- Raw data -

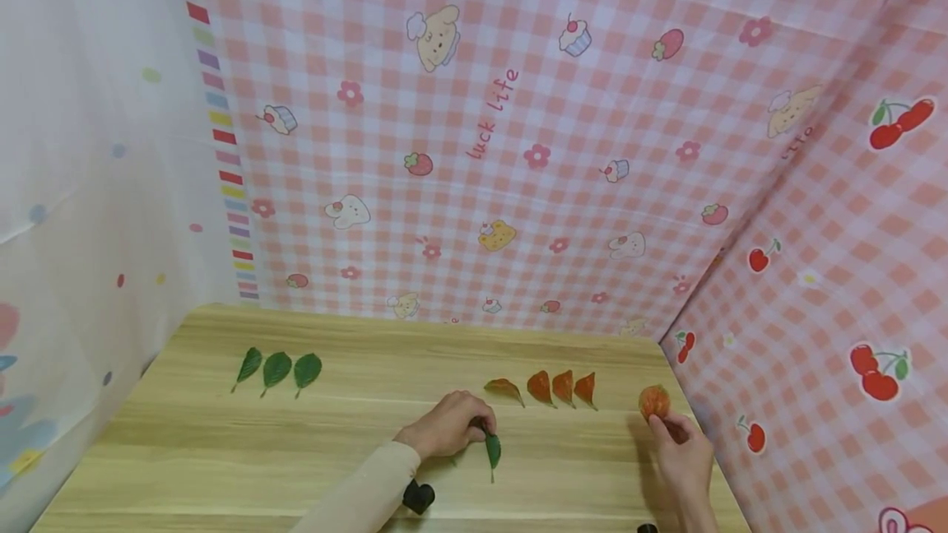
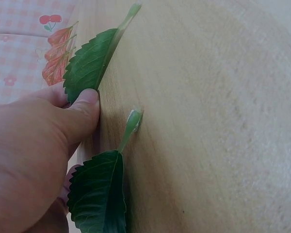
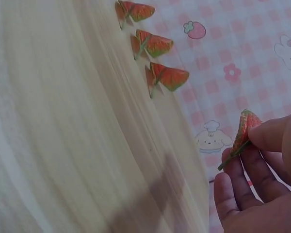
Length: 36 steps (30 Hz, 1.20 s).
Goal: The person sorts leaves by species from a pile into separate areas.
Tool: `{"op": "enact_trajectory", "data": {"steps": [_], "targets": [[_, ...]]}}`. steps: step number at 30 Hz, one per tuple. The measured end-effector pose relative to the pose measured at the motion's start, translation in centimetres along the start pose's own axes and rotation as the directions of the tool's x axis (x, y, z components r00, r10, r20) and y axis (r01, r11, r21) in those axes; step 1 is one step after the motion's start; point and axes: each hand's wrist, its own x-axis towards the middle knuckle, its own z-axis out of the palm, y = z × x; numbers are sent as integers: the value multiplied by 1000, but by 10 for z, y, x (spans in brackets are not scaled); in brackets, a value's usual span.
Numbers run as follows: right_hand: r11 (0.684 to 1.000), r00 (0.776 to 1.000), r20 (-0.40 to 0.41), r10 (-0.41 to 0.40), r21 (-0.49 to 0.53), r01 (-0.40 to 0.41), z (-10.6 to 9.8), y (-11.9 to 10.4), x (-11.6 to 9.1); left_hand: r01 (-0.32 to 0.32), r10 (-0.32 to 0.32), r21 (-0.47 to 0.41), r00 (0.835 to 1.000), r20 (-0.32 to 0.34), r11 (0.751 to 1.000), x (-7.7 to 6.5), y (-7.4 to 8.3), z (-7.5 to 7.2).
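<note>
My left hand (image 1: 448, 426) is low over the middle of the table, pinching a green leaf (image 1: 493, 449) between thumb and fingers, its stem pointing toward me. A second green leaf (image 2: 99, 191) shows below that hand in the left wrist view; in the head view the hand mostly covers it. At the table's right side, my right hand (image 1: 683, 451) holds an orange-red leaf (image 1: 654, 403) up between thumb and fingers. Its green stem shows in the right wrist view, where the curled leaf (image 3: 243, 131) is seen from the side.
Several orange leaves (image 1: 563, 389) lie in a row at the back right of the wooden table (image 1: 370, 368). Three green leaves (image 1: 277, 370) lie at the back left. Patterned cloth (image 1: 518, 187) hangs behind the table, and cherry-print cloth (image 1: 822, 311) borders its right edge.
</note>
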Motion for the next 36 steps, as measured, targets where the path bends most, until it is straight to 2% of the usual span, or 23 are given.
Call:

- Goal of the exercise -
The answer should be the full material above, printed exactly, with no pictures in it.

- Expected answer -
Length: 36 steps (30 Hz, 1.20 s).
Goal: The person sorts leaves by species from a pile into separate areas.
Tool: `{"op": "enact_trajectory", "data": {"steps": [_], "targets": [[_, ...]]}}`. steps: step number at 30 Hz, one per tuple. The measured end-effector pose relative to the pose measured at the motion's start, translation in centimetres along the start pose's own axes and rotation as the directions of the tool's x axis (x, y, z components r00, r10, r20) and y axis (r01, r11, r21) in those axes; step 1 is one step after the motion's start; point and axes: each hand's wrist, its own x-axis towards the middle knuckle, its own z-axis out of the palm, y = z × x; numbers are sent as integers: the value multiplied by 1000, but by 10 for z, y, x (spans in brackets are not scaled); in brackets, a value's usual span.
Numbers run as follows: right_hand: r11 (0.684 to 1.000), r00 (0.776 to 1.000), r20 (-0.40 to 0.41), r10 (-0.41 to 0.40), r21 (-0.49 to 0.53), r01 (-0.40 to 0.41), z (-10.6 to 9.8), y (-11.9 to 10.4), x (-11.6 to 9.1); left_hand: r01 (-0.32 to 0.32), r10 (-0.32 to 0.32), r21 (-0.47 to 0.41), r00 (0.835 to 1.000), r20 (-0.32 to 0.34), r11 (0.751 to 1.000), x (-7.7 to 6.5), y (-7.4 to 8.3), z (-7.5 to 7.2).
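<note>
My left hand (image 1: 448, 426) is low over the middle of the table, pinching a green leaf (image 1: 493, 449) between thumb and fingers, its stem pointing toward me. A second green leaf (image 2: 99, 191) shows below that hand in the left wrist view; in the head view the hand mostly covers it. At the table's right side, my right hand (image 1: 683, 451) holds an orange-red leaf (image 1: 654, 403) up between thumb and fingers. Its green stem shows in the right wrist view, where the curled leaf (image 3: 243, 131) is seen from the side.
Several orange leaves (image 1: 563, 389) lie in a row at the back right of the wooden table (image 1: 370, 368). Three green leaves (image 1: 277, 370) lie at the back left. Patterned cloth (image 1: 518, 187) hangs behind the table, and cherry-print cloth (image 1: 822, 311) borders its right edge.
</note>
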Motion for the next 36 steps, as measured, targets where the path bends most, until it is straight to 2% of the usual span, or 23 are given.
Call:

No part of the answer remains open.